■ **TASK INSTRUCTIONS**
Line count for "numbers": say how many lines of the data contain it, with no other text.

■ **RAW DATA**
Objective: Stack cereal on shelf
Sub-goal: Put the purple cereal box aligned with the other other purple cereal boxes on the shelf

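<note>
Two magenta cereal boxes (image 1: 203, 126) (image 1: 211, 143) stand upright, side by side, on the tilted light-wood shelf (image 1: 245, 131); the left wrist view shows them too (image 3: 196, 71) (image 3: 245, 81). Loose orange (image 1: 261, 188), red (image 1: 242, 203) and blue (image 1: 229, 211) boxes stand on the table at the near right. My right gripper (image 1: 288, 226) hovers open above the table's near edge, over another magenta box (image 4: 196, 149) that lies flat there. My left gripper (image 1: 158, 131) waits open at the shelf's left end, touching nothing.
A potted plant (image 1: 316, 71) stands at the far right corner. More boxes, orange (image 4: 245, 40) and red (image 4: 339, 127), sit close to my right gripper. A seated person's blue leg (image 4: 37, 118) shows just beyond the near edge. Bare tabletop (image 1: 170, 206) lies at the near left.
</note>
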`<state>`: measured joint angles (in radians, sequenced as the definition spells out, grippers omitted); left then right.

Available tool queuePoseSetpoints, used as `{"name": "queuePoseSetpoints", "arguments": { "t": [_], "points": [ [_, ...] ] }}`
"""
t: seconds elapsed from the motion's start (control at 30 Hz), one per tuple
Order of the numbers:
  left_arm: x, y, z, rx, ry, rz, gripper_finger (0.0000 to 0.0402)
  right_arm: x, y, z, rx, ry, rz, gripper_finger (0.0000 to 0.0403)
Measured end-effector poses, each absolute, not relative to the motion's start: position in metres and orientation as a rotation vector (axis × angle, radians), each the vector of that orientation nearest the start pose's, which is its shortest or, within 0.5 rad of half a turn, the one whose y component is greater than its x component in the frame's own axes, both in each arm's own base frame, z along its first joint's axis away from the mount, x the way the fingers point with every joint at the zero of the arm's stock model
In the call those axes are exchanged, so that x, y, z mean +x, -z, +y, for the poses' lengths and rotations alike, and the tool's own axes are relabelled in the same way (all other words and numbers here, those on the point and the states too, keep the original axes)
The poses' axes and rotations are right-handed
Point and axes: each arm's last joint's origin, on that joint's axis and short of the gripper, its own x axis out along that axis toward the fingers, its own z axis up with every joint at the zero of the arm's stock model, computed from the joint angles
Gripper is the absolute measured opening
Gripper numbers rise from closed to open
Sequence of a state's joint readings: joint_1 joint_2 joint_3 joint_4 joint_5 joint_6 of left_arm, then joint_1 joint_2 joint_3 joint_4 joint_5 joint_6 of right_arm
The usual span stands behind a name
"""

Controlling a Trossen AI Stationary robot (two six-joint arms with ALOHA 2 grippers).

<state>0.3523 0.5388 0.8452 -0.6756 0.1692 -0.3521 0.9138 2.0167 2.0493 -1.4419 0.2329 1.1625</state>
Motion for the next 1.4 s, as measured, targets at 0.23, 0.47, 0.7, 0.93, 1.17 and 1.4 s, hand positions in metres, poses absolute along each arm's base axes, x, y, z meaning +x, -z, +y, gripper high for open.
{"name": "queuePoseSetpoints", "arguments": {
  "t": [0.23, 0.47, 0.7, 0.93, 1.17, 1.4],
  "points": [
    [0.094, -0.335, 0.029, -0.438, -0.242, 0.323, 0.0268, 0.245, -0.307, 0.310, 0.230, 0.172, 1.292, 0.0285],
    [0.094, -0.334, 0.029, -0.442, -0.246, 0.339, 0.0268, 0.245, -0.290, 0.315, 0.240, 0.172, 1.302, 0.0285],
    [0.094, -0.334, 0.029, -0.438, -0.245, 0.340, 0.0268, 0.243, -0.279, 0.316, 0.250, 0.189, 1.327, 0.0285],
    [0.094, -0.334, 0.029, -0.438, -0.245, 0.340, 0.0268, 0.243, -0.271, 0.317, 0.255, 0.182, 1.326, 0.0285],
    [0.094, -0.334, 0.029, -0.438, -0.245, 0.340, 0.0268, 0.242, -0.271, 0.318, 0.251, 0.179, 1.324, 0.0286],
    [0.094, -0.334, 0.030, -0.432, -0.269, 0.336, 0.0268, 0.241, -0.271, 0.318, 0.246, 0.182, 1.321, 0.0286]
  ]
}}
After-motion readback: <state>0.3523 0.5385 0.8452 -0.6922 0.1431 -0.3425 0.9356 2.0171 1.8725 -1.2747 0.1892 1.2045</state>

■ **COMPLETED TASK**
3